Window Frame Specifications: Interview

Module: Window Functions

Explain the difference between ROWS and RANGE frame types. When would you use each?

ROWS counts physical rows regardless of values - "give me the 5 rows before this one". RANGE groups by ORDER BY values - "give me all rows with ORDER BY values within this range". ROWS is more predictable and commonly used for moving averages, running totals, and most analytical functions. RANGE is useful when you want to treat ties (duplicate ORDER BY values) as a group, or for time-based analysis like "all orders within 30 days". Example: ROWS 3 PRECEDING always gives exactly 3 rows, but RANGE 3 PRECEDING gives all rows where ORDER BY value is 3 less than current row value.
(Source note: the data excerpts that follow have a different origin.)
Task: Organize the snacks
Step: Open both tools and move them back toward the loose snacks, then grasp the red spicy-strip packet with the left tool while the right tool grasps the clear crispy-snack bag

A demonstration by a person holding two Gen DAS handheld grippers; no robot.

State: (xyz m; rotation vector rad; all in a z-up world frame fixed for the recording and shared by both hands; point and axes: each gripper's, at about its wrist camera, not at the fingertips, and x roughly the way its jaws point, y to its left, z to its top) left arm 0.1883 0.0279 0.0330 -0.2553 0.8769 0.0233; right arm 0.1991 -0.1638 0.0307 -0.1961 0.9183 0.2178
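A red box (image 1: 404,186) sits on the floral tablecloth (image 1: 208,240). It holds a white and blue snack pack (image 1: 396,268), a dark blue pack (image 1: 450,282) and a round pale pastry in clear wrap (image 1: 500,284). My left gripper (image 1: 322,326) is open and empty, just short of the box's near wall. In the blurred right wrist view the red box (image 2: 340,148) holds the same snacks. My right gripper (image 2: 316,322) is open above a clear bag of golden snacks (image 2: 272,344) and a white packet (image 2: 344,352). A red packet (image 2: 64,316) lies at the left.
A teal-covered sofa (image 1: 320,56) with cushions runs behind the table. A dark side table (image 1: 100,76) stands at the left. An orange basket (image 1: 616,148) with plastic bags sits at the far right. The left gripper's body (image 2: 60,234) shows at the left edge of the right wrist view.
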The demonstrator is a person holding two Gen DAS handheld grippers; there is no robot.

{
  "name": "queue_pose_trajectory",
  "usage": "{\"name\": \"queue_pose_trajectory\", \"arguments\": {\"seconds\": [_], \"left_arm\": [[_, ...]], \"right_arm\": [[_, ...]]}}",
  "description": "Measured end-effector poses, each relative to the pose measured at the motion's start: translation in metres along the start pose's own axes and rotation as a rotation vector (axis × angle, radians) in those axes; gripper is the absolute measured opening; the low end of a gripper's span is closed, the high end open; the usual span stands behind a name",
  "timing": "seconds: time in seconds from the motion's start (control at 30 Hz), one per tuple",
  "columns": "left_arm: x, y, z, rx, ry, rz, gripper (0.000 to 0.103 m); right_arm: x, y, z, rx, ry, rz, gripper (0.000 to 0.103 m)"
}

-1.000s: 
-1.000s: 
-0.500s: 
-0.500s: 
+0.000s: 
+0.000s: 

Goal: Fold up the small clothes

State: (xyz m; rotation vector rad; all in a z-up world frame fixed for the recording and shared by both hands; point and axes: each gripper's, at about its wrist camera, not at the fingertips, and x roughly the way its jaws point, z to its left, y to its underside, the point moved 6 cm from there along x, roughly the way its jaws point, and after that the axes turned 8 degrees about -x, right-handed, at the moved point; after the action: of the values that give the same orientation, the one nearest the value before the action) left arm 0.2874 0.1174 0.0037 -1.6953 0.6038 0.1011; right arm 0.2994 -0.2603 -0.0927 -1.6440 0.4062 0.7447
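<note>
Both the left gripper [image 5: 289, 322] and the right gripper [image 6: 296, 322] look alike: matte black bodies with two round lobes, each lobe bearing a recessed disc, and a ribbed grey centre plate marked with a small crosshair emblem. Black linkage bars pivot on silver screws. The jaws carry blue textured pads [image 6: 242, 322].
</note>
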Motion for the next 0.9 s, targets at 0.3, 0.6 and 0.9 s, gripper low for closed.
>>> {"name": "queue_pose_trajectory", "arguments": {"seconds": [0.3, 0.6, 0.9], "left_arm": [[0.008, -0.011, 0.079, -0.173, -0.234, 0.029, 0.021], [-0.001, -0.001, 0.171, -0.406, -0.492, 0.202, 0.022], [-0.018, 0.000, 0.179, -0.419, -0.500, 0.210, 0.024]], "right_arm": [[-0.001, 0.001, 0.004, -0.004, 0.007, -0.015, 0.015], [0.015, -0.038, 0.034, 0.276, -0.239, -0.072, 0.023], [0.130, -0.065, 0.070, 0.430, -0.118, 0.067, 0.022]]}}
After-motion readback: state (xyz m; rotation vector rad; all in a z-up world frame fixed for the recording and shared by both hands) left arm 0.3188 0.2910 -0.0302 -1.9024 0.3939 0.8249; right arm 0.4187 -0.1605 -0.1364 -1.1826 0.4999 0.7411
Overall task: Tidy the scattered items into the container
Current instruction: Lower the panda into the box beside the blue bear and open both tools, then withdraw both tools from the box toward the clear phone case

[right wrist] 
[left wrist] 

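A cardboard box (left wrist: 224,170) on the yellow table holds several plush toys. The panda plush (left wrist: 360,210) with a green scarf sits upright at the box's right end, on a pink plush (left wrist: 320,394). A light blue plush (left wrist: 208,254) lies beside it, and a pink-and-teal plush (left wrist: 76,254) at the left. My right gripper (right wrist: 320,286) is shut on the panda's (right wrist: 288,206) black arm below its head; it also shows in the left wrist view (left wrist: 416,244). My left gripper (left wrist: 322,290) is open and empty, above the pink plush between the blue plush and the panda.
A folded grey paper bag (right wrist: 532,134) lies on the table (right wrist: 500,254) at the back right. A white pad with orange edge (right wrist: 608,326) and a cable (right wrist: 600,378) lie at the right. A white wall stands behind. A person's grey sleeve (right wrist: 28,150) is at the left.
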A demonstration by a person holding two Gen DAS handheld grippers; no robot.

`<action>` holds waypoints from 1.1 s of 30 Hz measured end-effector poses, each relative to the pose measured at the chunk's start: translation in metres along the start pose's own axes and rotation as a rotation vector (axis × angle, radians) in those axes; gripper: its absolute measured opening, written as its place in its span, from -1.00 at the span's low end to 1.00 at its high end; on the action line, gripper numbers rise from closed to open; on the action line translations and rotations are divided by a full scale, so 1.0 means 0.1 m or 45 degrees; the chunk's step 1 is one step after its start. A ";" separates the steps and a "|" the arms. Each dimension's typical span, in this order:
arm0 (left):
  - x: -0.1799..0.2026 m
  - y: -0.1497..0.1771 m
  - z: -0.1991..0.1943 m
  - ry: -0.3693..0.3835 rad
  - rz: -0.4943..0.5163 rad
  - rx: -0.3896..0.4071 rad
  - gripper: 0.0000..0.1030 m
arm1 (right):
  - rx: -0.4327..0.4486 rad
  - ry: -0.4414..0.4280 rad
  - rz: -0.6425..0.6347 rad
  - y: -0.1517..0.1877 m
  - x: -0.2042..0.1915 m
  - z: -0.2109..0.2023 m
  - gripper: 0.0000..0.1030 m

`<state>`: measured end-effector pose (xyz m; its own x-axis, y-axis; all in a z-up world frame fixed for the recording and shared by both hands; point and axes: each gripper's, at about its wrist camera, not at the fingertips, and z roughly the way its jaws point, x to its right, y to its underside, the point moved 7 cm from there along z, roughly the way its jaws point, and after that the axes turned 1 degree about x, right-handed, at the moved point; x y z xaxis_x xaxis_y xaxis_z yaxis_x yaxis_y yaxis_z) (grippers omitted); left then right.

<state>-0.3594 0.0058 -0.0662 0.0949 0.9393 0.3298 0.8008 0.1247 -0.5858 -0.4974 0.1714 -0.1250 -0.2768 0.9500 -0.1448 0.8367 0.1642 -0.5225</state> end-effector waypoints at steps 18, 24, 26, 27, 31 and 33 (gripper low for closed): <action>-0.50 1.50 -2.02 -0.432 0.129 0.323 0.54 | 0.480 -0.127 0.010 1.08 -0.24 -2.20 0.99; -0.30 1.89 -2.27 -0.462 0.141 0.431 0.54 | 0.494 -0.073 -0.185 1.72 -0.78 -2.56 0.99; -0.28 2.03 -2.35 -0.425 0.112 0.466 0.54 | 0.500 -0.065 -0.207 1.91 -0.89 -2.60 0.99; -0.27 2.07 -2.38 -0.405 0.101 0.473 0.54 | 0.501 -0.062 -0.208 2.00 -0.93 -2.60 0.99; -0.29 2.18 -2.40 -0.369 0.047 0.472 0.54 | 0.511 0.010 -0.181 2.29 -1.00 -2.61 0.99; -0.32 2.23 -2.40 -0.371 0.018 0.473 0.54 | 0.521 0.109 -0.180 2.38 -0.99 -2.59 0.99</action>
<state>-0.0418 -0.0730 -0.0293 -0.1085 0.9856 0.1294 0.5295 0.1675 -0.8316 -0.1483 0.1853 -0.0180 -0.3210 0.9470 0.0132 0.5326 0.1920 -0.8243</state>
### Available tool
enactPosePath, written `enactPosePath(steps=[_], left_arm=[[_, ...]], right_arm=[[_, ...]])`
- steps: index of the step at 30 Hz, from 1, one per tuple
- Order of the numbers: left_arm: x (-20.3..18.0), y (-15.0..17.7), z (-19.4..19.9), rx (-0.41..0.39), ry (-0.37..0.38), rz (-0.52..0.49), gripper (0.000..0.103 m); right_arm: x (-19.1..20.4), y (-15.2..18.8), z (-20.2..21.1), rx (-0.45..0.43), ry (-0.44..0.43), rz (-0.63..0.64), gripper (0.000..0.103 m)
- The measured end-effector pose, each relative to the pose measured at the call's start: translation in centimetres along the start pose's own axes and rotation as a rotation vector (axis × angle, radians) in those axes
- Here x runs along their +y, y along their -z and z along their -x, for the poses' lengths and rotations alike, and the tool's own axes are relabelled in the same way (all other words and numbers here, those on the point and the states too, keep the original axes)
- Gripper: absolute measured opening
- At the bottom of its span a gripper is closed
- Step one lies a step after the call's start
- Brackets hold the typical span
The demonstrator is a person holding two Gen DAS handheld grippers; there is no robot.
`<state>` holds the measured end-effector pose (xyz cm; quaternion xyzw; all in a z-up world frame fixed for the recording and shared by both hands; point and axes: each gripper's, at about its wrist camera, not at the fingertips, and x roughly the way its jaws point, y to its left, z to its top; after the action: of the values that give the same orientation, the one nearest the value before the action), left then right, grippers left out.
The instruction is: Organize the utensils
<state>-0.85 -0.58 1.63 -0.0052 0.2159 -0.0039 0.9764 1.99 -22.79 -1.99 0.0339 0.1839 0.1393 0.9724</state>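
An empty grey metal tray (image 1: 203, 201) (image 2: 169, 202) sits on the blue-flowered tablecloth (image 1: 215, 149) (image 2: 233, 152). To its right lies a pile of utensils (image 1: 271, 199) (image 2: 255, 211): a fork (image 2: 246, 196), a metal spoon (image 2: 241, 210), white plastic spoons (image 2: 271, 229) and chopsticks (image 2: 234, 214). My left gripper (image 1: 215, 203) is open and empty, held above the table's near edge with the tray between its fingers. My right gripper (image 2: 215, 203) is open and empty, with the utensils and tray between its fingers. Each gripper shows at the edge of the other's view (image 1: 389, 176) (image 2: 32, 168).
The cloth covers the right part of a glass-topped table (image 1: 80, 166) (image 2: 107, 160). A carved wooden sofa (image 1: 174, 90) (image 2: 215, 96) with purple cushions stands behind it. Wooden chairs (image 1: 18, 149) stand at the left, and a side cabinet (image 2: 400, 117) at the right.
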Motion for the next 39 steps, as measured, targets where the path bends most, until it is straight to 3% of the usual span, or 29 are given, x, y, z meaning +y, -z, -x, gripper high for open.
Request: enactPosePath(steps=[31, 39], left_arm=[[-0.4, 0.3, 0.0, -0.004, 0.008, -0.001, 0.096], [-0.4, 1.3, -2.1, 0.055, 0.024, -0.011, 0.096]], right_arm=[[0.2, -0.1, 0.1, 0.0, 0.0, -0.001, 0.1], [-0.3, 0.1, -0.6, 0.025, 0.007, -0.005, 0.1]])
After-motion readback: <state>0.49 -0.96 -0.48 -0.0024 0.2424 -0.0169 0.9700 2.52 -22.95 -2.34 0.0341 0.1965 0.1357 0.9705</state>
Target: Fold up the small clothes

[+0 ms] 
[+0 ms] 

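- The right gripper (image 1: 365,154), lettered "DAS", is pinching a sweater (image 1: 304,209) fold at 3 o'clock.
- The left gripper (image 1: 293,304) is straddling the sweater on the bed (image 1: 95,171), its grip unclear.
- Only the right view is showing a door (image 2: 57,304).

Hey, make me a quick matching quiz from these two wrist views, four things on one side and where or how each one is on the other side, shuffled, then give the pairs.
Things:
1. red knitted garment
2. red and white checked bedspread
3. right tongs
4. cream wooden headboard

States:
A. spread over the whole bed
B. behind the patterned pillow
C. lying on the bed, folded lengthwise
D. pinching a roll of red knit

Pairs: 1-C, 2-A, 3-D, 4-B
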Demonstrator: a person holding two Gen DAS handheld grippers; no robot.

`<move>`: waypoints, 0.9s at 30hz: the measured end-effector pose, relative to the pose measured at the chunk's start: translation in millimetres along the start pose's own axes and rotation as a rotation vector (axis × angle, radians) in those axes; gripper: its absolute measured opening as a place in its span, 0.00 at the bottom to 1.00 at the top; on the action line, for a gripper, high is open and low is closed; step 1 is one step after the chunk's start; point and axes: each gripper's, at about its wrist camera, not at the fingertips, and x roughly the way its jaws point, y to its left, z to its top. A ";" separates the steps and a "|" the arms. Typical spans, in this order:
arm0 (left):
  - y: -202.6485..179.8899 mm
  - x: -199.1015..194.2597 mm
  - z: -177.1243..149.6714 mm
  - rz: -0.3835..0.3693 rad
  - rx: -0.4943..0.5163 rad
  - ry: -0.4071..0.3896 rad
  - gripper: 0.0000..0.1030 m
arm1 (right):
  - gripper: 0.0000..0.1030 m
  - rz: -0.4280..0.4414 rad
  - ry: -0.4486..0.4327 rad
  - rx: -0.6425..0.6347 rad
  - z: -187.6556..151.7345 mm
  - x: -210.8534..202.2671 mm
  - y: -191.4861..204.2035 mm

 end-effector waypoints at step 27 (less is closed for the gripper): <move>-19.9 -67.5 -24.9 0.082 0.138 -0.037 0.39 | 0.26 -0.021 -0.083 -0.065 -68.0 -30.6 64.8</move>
Why does LAST_VALUE often return unexpected results, and how do you fix it?

LAST_VALUE with default frame returns the current row value instead of the actual last value because the default frame is RANGE BETWEEN UNBOUNDED PRECEDING AND CURRENT ROW - it only sees up to the current row, not beyond it. Fix by specifying the full frame: LAST_VALUE(column) OVER (ORDER BY col ROWS BETWEEN UNBOUNDED PRECEDING AND UNBOUNDED FOLLOWING). This is the most common window function mistake. The same principle applies to FIRST_VALUE for consistency, though it usually works correctly with defaults.

How do window frames affect performance, and what optimization strategies would you use?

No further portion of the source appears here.